Global carbon emission plateaued last year, according to International Energy Agency, even as the world’s economy grew three percent. This is the first time carbon emissions have stalled in the absence of an economic collapse. The news provides tentative hope that the world may finally tackling climate change ahead of much-anticipated climate talks in Paris.
“This is a real surprise. We have never seen this before,” said IEA’s chief economist, Fatih Birol. “There could not be better news for Paris.”
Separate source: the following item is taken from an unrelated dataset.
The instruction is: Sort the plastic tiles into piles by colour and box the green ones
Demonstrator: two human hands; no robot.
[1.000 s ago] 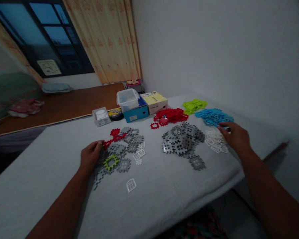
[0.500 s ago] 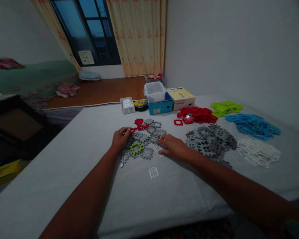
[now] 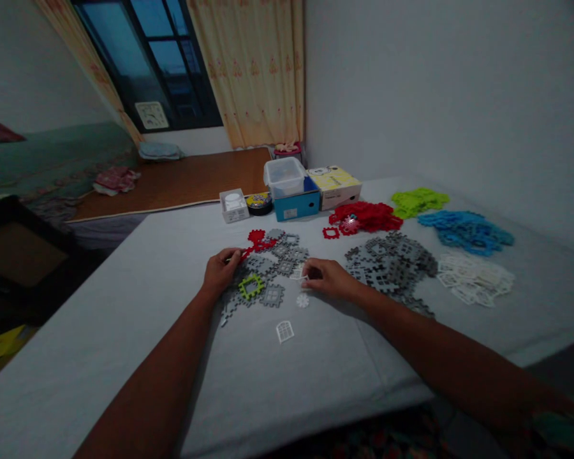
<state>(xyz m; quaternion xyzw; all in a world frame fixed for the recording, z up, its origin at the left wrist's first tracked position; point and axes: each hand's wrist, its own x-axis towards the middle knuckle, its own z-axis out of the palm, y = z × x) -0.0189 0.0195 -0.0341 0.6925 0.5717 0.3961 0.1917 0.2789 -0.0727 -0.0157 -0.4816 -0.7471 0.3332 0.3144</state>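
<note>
Right fingertips [image 3: 308, 276]: pinched on a small white window piece [image 3: 298, 274] at the right edge of the flat assembly; the piece is partly hidden by the fingers.
Right hand [image 3: 329, 278]: lies palm down on the sheet, knuckles up, forearm running off toward 4 o'clock.
Left fingers [image 3: 233, 255]: curled and pressed down on the left edge of the flat assembly, next to the red pieces; whether they grip a piece or only hold it down cannot be told.
Left hand [image 3: 219, 272]: forearm runs off toward 7 o'clock.
Flat assembly [image 3: 268, 268]: joined grey interlocking squares lying between the two hands, with a lime green frame [image 3: 251, 286] set in its near side and red pieces [image 3: 257, 241] at its 11 o'clock corner.
Round white piece [image 3: 303, 300]: loose on the sheet, just at 7 o'clock from the right hand.
Arched white window [image 3: 284, 331]: loose, further toward 6 o'clock, apart from the assembly.
Grey pile [image 3: 392, 264]: loose grey squares at 3 o'clock from the right hand, close to the wrist.
White pile [image 3: 476, 278]: beyond the grey pile, at 3 o'clock.
Blue pile [image 3: 465, 227]: at 2 o'clock, well apart from the hands.
Green pile [image 3: 418, 201]: at 1 o'clock, beside the blue pile.
Red pile [image 3: 366, 217]: at 1 o'clock, nearer than the green one.
Boxes [image 3: 310, 188]: a blue box carrying a clear tub and a yellow-topped box, side by side at 12 o'clock.
Bed sheet [image 3: 124, 331]: pale grey, under everything.
</note>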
According to the IEA’s, global emissions of carbon dioxide in 2014 were 32.2 billion tonnes, the same number as 2013. Prior to this, every year has seen carbon dioxide emissions rise globally, unless interrupted by external events, such as the financial crisis of 2008 or the collapse of the Soviet Union. Experts say the new data further proves that carbon emissions can be decoupled from economic growth.
The IEA said much of the reason for the plateau is due to a slowdown in the breakneck speed of China’s economy, as well as the country pushing aggressively to install renewable energy and improve energy efficiency. China’s economic growth has led to an environmental crisis in the country, with dangerous air pollution, water scarcity, and biodiversity loss. Globally, China has become the world’s largest emitter of carbon dioxide.
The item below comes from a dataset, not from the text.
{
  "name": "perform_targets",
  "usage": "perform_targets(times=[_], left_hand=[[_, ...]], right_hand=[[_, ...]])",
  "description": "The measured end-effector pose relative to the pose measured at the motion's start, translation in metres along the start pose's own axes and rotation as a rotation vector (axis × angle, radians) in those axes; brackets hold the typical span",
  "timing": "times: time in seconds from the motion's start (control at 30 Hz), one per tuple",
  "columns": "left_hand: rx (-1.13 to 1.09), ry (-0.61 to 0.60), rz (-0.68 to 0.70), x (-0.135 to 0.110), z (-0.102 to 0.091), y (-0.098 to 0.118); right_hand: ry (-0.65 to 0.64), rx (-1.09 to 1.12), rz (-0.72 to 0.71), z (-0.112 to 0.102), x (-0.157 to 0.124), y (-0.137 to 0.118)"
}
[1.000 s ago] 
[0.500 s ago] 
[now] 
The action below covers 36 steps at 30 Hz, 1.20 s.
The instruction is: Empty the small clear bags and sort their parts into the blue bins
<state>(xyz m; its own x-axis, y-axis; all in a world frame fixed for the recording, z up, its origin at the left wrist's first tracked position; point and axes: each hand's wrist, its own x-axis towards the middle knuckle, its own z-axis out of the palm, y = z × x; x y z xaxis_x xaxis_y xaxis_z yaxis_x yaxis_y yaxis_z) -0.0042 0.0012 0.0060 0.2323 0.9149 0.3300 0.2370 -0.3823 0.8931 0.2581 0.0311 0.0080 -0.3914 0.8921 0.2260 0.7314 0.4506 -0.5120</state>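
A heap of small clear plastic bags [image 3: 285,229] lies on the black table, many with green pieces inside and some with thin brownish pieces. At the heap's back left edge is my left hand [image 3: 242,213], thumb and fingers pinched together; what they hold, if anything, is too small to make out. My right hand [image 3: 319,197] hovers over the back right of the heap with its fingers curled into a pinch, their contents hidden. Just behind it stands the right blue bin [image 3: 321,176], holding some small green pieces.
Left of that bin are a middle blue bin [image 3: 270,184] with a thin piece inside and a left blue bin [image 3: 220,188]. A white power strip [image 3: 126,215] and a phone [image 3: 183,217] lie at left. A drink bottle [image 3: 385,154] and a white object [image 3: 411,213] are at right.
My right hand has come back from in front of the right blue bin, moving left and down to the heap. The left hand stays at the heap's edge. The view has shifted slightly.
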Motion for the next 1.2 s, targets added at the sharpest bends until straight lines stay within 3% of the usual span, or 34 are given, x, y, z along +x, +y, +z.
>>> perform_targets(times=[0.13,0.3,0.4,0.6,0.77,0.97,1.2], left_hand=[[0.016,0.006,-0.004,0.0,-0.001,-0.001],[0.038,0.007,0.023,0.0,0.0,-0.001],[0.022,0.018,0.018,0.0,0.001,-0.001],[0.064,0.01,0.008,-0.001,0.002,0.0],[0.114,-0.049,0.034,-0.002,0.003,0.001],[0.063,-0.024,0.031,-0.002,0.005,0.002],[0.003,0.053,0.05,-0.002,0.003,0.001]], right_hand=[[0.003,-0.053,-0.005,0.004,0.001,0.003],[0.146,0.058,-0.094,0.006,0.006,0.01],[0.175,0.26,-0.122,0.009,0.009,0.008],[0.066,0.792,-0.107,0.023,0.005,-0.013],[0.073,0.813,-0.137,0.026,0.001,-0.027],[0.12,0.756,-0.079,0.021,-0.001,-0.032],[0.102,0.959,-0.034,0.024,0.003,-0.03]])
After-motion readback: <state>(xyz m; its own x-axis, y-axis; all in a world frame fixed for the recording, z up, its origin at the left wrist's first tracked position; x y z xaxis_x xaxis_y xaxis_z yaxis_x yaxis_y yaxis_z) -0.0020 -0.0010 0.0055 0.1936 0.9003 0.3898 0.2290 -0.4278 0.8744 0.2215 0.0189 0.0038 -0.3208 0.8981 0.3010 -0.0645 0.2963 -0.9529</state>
Last year, China and the U.S. announced a partnership to tackle climate change. China announced it would make sure its emissions peaked by 2030 at the latest, while the U.S. pledged to cut emissions 26-28 percent by 2025, based on 2005 levels. Towards that goal, U.S. President Obama announced today that he was directing the government to slash emission by 40 percent by the end of the decade, based on 2008 levels.
Still, if governments are to make good on their pledge to keep temperatures from rising more than two degrees Celsius, emissions worldwide will have to do more than flatline, they will have to fall hard and fast.
“The latest data on emissions are indeed encouraging, but this is no time for complacency, and certainly not the time to use this positive news as an excuse to stall further action,” said Maria van der Hoeven, the executive director of the IEA.